Problem details: Retype the full set of data, character for character.

Dataset entries:
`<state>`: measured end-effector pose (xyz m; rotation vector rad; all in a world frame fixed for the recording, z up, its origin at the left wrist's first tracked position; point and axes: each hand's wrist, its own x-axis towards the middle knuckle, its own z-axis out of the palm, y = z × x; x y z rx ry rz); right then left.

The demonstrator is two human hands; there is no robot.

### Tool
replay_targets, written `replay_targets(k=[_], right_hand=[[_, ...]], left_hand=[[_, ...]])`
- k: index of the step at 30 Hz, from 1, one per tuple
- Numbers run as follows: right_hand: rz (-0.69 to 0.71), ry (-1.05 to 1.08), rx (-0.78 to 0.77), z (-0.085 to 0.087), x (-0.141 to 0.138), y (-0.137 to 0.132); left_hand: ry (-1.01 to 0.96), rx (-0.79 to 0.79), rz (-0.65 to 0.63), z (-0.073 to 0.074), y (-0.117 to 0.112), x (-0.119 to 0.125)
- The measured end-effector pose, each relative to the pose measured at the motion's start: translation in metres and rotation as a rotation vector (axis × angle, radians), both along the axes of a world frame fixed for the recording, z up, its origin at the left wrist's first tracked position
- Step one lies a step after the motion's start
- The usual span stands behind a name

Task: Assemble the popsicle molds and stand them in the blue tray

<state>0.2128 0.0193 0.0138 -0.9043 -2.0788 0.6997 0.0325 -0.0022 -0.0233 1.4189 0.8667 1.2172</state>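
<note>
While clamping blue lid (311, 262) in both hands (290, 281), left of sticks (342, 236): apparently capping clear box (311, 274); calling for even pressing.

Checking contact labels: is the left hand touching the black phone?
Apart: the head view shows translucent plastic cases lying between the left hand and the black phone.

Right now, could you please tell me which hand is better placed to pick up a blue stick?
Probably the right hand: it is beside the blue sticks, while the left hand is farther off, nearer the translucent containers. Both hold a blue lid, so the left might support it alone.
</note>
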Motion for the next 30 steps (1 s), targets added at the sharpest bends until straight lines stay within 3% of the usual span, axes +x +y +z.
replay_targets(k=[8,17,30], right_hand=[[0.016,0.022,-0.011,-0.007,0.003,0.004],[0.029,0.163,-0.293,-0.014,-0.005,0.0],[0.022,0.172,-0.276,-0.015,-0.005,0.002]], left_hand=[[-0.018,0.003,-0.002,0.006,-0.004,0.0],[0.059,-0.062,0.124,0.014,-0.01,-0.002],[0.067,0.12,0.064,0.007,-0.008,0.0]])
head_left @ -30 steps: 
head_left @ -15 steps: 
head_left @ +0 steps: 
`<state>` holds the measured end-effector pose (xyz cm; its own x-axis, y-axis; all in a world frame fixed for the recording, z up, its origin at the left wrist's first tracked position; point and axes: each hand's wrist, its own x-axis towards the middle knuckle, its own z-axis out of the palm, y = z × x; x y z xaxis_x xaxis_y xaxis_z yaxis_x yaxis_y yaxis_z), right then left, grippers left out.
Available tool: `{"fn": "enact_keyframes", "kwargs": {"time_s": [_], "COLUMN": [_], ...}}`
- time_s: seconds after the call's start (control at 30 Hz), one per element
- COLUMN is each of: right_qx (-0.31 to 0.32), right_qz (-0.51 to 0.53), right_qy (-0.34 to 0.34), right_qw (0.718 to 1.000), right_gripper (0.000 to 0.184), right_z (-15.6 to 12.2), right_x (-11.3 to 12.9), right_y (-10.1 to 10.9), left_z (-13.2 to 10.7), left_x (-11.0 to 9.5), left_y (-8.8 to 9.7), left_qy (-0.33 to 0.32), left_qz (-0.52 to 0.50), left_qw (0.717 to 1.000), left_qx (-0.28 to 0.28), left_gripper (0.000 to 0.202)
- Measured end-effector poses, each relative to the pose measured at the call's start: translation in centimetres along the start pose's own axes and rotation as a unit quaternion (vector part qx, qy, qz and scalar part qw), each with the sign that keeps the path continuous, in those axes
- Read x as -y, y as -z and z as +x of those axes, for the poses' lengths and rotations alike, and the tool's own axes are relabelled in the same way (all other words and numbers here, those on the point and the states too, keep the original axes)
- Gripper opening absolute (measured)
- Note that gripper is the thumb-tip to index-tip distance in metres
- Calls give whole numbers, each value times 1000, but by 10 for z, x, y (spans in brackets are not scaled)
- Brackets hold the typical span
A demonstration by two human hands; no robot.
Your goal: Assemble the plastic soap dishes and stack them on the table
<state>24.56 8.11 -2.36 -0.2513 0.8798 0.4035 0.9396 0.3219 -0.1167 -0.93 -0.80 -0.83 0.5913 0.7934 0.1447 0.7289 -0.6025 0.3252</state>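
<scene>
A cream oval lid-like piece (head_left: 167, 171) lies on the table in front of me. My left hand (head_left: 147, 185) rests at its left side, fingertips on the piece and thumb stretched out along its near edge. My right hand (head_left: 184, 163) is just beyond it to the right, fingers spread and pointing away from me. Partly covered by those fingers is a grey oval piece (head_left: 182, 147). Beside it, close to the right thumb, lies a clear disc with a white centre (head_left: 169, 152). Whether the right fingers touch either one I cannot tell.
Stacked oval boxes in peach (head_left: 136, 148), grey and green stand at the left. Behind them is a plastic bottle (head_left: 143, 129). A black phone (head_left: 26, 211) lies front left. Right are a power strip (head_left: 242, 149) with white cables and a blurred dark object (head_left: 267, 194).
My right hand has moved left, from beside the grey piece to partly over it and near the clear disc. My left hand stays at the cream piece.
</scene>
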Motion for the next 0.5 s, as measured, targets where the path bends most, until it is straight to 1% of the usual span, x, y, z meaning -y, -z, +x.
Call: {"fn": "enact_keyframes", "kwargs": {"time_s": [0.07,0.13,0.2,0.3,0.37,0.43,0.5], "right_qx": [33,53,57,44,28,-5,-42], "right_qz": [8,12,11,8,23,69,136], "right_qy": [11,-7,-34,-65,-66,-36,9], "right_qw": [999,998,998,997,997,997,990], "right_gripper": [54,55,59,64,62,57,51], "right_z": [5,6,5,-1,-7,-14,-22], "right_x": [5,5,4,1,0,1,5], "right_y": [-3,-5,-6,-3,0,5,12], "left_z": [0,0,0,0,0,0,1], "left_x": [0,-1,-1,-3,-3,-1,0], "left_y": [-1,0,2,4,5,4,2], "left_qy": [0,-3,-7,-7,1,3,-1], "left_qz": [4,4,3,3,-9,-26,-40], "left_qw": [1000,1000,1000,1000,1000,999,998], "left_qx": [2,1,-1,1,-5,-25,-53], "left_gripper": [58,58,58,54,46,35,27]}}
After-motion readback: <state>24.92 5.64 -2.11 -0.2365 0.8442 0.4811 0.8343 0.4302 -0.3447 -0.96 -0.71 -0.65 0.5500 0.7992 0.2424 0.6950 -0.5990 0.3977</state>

Exercise answer:
`<state>`: measured end-effector pose (xyz m; rotation vector rad; all in a world frame fixed for the recording, z up, its origin at the left wrist's first tracked position; point and axes: each hand's wrist, its own x-axis towards the middle knuckle, its own z-axis out of the palm, y = z × x; x y z rx ry rz); right then left.

The demonstrator is two human hands; there is no robot.

### Tool
replay_targets, written `replay_targets(k=[_], right_hand=[[_, ...]], left_hand=[[_, ...]])`
- k: index of the step at 30 Hz, from 1, one per tuple
- Numbers run as follows: right_hand: rz (-0.69 to 0.71), ry (-1.05 to 1.08), rx (-0.78 to 0.77), z (-0.085 to 0.087), x (-0.141 to 0.138), y (-0.137 to 0.132); left_hand: ry (-1.01 to 0.96), rx (-0.79 to 0.79), rz (-0.65 to 0.63), z (-0.073 to 0.074), y (-0.117 to 0.112), x (-0.119 to 0.125)
- The measured end-effector pose, each relative to the pose measured at the motion's start: translation in metres and rotation as a rotation vector (axis × angle, radians), both along the axes of a world frame fixed for the recording, z up, its origin at the left wrist's first tracked position
- Step one lies a step after the motion's start
- The usual span stands behind a name

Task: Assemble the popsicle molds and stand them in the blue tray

<state>0.2128 0.0193 0.0138 -0.9043 -2.0788 0.6997 0.0325 -0.0022 -0.0233 1.4189 0.8667 1.2172</state>
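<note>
While clamping blue lid (311, 262) in both hands (290, 281), left of sticks (342, 236): apparently capping clear box (311, 274); calling for even pressing.

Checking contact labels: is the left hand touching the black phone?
Apart: the head view shows translucent plastic cases lying between the left hand and the black phone.

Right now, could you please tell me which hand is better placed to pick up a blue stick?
Probably the right hand: it is beside the blue sticks, while the left hand is farther off, nearer the translucent containers. Both hold a blue lid, so the left might support it alone.
</note>
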Motion for the next 30 steps (1 s), targets added at the sharpest bends until straight lines stay within 3% of the usual span, axes +x +y +z.
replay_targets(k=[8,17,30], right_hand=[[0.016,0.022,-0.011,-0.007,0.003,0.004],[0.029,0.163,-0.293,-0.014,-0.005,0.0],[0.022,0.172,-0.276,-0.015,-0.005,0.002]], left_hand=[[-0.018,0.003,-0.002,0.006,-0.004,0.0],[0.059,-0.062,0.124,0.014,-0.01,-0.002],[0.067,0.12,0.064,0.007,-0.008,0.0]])
head_left @ -30 steps: 
head_left @ -15 steps: 
head_left @ +0 steps: 
`<state>` holds the measured end-effector pose (xyz cm; its own x-axis, y-axis; all in a world frame fixed for the recording, z up, its origin at the left wrist's first tracked position; point and axes: each hand's wrist, its own x-axis towards the middle knuckle, its own z-axis out of the palm, y = z × x; x y z xaxis_x xaxis_y xaxis_z yaxis_x yaxis_y yaxis_z), right then left, grippers left out.
Available tool: `{"fn": "enact_keyframes", "kwargs": {"time_s": [_], "COLUMN": [_], ...}}`
- time_s: seconds after the call's start (control at 30 Hz), one per element
- COLUMN is each of: right_qx (-0.31 to 0.32), right_qz (-0.51 to 0.53), right_qy (-0.34 to 0.34), right_qw (0.718 to 1.000), right_gripper (0.000 to 0.184), right_z (-15.6 to 12.2), right_x (-11.3 to 12.9), right_y (-10.1 to 10.9), left_z (-13.2 to 10.7), left_x (-11.0 to 9.5), left_y (-8.8 to 9.7), left_qy (-0.33 to 0.32), left_qz (-0.52 to 0.50), left_qw (0.717 to 1.000), left_qx (-0.28 to 0.28), left_gripper (0.000 to 0.202)
- Measured end-effector poses, each relative to the pose measured at the call's start: translation in centimetres along the start pose's own axes and rotation as a unit quaternion (vector part qx, qy, qz and scalar part qw), each with the sign that keeps the path continuous, in those axes
- Read x as -y, y as -z and z as +x of those axes, for the poses' lengths and rotations alike, and the tool's own axes are relabelled in the same way (all other words and numbers here, those on the point and the states too, keep the original axes)
- Gripper opening absolute (measured)
- Note that gripper is the thumb-tip to index-tip distance in metres
- Calls give whole numbers, each value times 1000, but by 10 for z, x, y (spans in brackets are not scaled)
- Brackets hold the typical span
A demonstration by two human hands; no robot.
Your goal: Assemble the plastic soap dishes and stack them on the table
<state>24.56 8.11 -2.36 -0.2513 0.8798 0.4035 0.9396 0.3219 -0.1167 -0.93 -0.80 -0.83 0.5913 0.7934 0.1447 0.7289 -0.6025 0.3252</state>
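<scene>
A cream oval lid-like piece (head_left: 167, 171) lies on the table in front of me. My left hand (head_left: 147, 185) rests at its left side, fingertips on the piece and thumb stretched out along its near edge. My right hand (head_left: 184, 163) is just beyond it to the right, fingers spread and pointing away from me. Partly covered by those fingers is a grey oval piece (head_left: 182, 147). Beside it, close to the right thumb, lies a clear disc with a white centre (head_left: 169, 152). Whether the right fingers touch either one I cannot tell.
Stacked oval boxes in peach (head_left: 136, 148), grey and green stand at the left. Behind them is a plastic bottle (head_left: 143, 129). A black phone (head_left: 26, 211) lies front left. Right are a power strip (head_left: 242, 149) with white cables and a blurred dark object (head_left: 267, 194).
My right hand has moved left, from beside the grey piece to partly over it and near the clear disc. My left hand stays at the cream piece.
</scene>
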Motion for the next 0.5 s, as measured, targets where the path bends most, until it is straight to 1% of the usual span, x, y, z meaning -y, -z, +x.
Call: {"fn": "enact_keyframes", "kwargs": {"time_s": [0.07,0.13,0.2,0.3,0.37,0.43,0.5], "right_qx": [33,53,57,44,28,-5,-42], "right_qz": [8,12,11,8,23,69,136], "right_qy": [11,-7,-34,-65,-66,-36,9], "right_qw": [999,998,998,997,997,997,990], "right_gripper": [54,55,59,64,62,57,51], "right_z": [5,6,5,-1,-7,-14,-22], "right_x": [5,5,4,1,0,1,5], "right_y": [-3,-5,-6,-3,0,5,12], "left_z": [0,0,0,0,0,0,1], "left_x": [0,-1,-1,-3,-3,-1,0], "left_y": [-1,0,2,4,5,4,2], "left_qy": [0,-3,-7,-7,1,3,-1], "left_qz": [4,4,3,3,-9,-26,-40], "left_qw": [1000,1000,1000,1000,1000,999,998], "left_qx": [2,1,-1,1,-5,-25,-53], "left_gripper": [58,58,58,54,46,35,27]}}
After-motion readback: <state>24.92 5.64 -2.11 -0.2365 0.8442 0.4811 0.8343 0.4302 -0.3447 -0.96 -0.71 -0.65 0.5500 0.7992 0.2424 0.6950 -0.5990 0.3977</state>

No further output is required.